┌──

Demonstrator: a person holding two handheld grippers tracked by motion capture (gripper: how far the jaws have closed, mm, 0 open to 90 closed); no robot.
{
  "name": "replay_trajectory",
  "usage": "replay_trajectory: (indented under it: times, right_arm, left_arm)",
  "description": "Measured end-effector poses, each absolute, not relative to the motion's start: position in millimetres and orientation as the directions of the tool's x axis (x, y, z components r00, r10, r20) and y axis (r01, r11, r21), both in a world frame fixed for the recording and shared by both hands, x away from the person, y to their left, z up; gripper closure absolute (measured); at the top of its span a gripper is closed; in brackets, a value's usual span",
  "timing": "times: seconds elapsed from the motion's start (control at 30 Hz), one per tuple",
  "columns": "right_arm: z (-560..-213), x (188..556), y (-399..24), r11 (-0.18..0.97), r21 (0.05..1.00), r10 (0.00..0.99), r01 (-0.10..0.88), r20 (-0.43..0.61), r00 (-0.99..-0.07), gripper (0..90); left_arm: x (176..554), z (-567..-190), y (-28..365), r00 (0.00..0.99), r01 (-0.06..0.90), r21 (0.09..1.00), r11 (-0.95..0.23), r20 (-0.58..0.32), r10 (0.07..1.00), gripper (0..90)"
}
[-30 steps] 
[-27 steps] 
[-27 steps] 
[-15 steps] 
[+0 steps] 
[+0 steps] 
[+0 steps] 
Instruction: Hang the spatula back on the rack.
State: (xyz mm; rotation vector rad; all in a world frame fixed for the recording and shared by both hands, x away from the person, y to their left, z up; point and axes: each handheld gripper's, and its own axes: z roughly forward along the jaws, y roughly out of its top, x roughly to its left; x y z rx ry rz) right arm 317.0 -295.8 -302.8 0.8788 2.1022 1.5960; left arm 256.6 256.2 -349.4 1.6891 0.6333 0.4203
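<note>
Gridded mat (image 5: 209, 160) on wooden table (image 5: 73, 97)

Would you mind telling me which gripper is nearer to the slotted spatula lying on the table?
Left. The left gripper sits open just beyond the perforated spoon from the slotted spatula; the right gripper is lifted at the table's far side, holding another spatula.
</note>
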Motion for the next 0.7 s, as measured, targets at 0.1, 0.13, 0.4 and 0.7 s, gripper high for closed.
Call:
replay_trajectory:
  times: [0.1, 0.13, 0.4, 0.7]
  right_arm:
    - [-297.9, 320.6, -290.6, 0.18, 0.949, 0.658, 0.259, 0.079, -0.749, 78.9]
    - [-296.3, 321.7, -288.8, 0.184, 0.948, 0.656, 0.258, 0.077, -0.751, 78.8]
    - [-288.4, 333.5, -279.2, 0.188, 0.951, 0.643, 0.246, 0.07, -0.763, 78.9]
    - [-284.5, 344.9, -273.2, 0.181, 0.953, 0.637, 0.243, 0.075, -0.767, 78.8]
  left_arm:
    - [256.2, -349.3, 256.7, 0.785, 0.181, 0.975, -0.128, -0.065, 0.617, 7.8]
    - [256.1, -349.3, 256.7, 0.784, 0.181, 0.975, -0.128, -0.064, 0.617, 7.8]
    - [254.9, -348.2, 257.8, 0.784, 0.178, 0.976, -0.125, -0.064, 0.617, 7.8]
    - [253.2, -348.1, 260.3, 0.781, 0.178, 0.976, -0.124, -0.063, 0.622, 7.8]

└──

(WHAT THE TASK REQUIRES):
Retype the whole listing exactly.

(SOLUTION):
Demonstrator: a person holding two handheld grippers tracked by motion capture (gripper: how far the jaws have closed, mm, 0 open to 90 closed); no robot.
{
  "name": "replay_trajectory",
  "usage": "replay_trajectory: (indented under it: times, right_arm, left_arm)",
  "description": "Measured end-effector poses, each absolute, not relative to the motion's start: position in millimetres and orientation as the directions of the tool's x axis (x, y, z components r00, r10, r20) and y axis (r01, r11, r21), both in a world frame fixed for the recording and shared by both hands, x away from the person, y to their left, z up; gripper closure absolute (measured); at the top of its span a gripper is closed; in brackets, a value's usual span",
  "timing": "times: seconds elapsed from the motion's start (control at 30 Hz), one per tuple",
  "columns": "right_arm: z (-560..-213), x (188..556), y (-399..24), r11 (-0.18..0.97), r21 (0.05..1.00), r10 (0.00..0.99), r01 (-0.10..0.88), r20 (-0.43..0.61), r00 (-0.99..-0.07), gripper (0..90); left_arm: x (176..554), z (-567..-190), y (-28..365), r00 (0.00..0.99), r01 (-0.06..0.90), r21 (0.09..1.00), r11 (-0.95..0.23), r20 (-0.58..0.32), r10 (0.07..1.00), gripper (0..90)"
}
[-30 steps] 
[-27 steps] 
[-27 steps] 
[-15 steps] 
[+0 steps] 
[+0 steps] 
[+0 steps] 
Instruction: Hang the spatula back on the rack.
State: (xyz mm; rotation vector rad; all in a world frame fixed for the recording and shared by both hands, x away from the person, y to their left, z up; point and axes: each handheld gripper's, and its own axes: z roughly forward along the jaws, y roughly out of its top, x roughly to its left; x y z rx ry rz) right arm 317.0 -295.8 -302.8 0.8788 2.1022 1.5960; left arm 256.6 256.2 -349.4 1.6891 0.6333 0.4203
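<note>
Gridded mat (image 5: 209, 160) on wooden table (image 5: 73, 97)

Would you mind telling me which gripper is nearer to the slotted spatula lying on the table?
Left. The left gripper sits open just beyond the perforated spoon from the slotted spatula; the right gripper is lifted at the table's far side, holding another spatula.
</note>
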Motion for the next 0.7 s, as measured, targets at 0.1, 0.13, 0.4 and 0.7 s, gripper high for closed.
Call:
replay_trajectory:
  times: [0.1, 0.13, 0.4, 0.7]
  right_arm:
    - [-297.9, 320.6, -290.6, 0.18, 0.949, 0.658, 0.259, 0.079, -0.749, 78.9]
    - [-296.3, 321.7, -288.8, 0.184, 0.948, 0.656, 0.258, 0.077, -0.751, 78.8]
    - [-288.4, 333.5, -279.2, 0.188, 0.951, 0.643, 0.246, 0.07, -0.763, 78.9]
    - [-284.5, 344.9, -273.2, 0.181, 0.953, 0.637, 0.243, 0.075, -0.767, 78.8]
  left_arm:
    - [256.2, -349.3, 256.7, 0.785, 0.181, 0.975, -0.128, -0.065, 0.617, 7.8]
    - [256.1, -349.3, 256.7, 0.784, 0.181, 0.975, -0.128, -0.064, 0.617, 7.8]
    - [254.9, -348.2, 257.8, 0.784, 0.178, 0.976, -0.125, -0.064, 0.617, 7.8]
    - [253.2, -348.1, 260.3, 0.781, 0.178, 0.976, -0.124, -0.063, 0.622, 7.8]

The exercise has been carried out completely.